As the crowd was settling down, I saw Kinda, my friend from about all of 30 minutes ago, set her stuff down at a table nearby, and I went over to invite her over to sit with us, and she did.
From June 14th -15th this year women change makers from around the country were all led together by invitation from the White House to attend the first ever United State of Women Summit. Speakers included United States President Barack Obama, First Lady Michelle Obama, Vice President Joe Biden, Save the Children CEO and President Carolyn Miles, US Attorney General Loretta Lynch, Oprah and more.
The Violence Against Women Act (check out my post about VAWA on a fellow World Mom, Another Jennifer’s Blog), equal pay, paid maternity and sick leave, raising the minimum wage, women empowerment, women entrepreneurship. women in politics, LGBT rights, terrorism, poverty, and keeping more girls in school worldwide were main topics of the event.
Introduced by Mikaila, the child entrepreneur behind the now popular Me and the Bees Lemonade, our country’s Commander in Chief took the stage.

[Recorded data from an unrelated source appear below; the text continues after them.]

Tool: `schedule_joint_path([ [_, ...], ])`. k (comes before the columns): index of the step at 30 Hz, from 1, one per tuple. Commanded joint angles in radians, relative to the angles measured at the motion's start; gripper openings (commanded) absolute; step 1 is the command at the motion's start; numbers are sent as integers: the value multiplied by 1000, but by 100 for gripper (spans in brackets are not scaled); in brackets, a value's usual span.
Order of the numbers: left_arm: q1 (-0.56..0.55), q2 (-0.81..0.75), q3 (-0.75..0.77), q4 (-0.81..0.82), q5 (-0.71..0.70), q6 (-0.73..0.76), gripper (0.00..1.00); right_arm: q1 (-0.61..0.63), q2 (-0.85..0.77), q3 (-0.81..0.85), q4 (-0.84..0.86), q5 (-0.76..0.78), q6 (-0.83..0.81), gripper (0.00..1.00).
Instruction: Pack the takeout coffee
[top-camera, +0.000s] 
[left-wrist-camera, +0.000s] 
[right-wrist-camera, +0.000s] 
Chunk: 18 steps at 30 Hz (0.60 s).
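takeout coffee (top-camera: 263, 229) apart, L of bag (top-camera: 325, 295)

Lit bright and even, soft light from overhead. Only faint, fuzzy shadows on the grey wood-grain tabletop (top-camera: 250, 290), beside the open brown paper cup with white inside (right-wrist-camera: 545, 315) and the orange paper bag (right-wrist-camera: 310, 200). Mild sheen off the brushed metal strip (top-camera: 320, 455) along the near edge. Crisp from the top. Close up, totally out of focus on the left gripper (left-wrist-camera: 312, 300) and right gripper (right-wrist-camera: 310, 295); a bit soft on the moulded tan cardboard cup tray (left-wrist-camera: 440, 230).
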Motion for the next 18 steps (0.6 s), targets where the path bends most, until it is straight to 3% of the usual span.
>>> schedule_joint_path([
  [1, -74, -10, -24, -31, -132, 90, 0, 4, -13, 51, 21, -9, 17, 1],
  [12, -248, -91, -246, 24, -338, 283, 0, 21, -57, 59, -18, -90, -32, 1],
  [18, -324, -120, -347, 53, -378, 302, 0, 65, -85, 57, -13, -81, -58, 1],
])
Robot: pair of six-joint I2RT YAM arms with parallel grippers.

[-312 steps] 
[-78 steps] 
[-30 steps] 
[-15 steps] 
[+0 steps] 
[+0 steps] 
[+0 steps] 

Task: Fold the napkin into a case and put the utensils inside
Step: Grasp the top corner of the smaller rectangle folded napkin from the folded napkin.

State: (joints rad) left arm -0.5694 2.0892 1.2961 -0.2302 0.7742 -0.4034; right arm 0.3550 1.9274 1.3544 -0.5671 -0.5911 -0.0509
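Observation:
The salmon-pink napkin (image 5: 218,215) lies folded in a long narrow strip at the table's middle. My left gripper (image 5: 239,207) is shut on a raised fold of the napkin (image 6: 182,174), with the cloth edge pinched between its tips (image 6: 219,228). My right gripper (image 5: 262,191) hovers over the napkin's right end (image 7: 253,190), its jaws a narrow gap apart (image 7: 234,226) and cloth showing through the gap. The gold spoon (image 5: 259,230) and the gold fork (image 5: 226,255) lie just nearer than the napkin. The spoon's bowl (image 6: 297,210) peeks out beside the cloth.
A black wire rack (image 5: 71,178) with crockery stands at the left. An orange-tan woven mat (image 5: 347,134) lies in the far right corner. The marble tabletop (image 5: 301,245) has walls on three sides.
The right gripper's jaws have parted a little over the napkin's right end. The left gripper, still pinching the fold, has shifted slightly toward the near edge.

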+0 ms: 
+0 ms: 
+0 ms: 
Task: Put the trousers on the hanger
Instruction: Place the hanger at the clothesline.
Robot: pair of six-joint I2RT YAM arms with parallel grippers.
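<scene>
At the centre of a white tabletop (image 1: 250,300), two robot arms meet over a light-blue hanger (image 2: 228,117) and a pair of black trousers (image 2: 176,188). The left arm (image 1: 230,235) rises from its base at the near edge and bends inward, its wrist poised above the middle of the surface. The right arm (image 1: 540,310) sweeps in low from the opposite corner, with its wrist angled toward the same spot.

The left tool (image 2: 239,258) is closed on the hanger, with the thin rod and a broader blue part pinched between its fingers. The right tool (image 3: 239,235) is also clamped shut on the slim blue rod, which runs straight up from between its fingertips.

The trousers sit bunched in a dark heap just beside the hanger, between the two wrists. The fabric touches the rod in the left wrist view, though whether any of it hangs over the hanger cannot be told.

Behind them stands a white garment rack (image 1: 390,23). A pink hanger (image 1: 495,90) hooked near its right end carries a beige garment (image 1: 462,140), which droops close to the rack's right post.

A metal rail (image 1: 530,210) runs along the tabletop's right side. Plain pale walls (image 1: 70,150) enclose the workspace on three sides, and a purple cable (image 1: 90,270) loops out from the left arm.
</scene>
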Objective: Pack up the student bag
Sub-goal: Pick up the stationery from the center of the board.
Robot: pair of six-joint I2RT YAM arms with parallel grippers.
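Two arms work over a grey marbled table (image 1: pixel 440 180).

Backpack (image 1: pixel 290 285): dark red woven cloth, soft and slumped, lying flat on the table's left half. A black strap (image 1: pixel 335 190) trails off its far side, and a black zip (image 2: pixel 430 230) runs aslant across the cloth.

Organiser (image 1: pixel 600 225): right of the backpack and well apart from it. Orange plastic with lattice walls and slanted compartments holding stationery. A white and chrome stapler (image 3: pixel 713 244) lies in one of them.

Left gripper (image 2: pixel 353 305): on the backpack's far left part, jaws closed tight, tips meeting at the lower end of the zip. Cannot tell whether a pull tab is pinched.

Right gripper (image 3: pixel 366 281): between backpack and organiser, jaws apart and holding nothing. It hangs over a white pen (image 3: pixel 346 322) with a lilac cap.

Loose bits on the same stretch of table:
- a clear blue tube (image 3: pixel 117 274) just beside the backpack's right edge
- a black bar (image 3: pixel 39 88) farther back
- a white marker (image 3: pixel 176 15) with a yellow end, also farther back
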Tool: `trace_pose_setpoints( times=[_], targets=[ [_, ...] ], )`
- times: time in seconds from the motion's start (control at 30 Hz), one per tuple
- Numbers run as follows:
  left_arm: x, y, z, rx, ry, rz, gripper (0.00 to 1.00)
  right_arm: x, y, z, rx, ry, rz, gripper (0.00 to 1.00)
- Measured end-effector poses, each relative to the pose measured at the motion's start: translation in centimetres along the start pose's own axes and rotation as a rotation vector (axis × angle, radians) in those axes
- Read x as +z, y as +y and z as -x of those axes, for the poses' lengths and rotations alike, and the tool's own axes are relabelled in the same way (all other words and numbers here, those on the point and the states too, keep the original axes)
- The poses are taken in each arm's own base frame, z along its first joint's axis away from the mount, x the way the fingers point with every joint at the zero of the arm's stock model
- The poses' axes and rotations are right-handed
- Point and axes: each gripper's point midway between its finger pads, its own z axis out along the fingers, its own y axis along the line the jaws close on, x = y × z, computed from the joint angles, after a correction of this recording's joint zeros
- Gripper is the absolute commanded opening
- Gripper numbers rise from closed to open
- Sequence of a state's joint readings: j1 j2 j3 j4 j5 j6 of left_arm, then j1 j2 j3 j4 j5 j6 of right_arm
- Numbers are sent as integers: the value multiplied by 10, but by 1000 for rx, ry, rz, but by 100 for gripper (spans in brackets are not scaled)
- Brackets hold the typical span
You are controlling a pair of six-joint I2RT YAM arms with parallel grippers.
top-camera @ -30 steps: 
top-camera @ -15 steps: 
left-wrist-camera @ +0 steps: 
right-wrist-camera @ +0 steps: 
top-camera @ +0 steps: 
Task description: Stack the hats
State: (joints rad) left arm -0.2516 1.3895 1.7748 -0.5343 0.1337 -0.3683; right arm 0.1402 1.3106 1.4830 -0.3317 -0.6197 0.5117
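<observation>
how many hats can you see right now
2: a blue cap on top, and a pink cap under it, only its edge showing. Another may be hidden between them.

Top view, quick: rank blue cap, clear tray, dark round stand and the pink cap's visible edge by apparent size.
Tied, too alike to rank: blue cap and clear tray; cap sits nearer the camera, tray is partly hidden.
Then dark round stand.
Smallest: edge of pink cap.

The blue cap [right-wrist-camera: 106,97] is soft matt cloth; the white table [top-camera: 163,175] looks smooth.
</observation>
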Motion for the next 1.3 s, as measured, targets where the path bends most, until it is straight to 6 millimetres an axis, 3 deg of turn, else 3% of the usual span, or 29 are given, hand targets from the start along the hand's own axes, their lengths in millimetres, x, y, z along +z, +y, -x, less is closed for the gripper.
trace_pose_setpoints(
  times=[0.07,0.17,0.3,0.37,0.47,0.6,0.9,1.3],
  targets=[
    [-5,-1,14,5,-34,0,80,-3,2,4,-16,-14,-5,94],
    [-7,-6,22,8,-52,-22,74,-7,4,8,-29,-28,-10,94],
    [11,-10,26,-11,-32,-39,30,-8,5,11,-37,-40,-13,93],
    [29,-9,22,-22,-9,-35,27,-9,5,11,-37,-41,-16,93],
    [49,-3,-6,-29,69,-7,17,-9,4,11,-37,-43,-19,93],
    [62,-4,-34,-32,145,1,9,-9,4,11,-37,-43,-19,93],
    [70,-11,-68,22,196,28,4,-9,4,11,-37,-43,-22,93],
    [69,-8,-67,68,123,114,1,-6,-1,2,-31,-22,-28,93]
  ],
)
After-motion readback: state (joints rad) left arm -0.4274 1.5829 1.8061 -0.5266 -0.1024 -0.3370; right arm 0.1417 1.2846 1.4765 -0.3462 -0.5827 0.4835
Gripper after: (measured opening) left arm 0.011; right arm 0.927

His first words?
“This is what a feminist looks like!” — US President Barack Obama
He was the only one on stage, and the crowd of over 5,000 women applauded with intensity and whoops of joy.

Jennifer Burden proud to be listening to US President Barack Obama speak live at the State of the World’s Women Summit on June 14, 2016 in Washington, DC.
President Obama gave a speech of unity and inclusion. His message was about a country for everyone, regardless of race, belief, sex, or sexual orientation. He mentioned how his daughters and their millennial counterparts saw the world very differently from how the world is today. His girls think it’s strange to treat people poorly just because they are different. How their generaton thinks it’s weird that there hasn’t been a woman President yet. Or that it’s surprising that women make less pay than men.
He also said that we’re on track for women to achieve equal pay by 2080. 2080??? And that the nation needed to work together to close the gap now.
After his speech I felt like our voices of women across the nation were being valued. I needed to hear that someone cared about equality so passionately. I needed to hear that everyone was accepted.
With news of a systematic race problem being unveiled through the powers of social media in the United States, gun violence, poverty and world terrorism, I knew what the President spoke of wasn’t the full reality today in our country, but what we aimed to be. Dreams of unity and equality that we can make it happen. We WILL get there, but everyone needs to play a role on the team. It gave me hope, and I was quite emotionally moved by hearing his words. They motivated me to try harder.
When I turned around to face the table after he spoke, Kinda could see my teary face. She started walking around the circular table towards me, and I met her half way. We hugged. We were pure strangers just a few hours ago. We hugged the hug that we needed to hug after that speech. A hug that we all belonged. A hug that we were all understood. A hug that it is not only ok, but also safe, to be different from one another. A hug that supporting each other should be our normal first intention and reaction above all else.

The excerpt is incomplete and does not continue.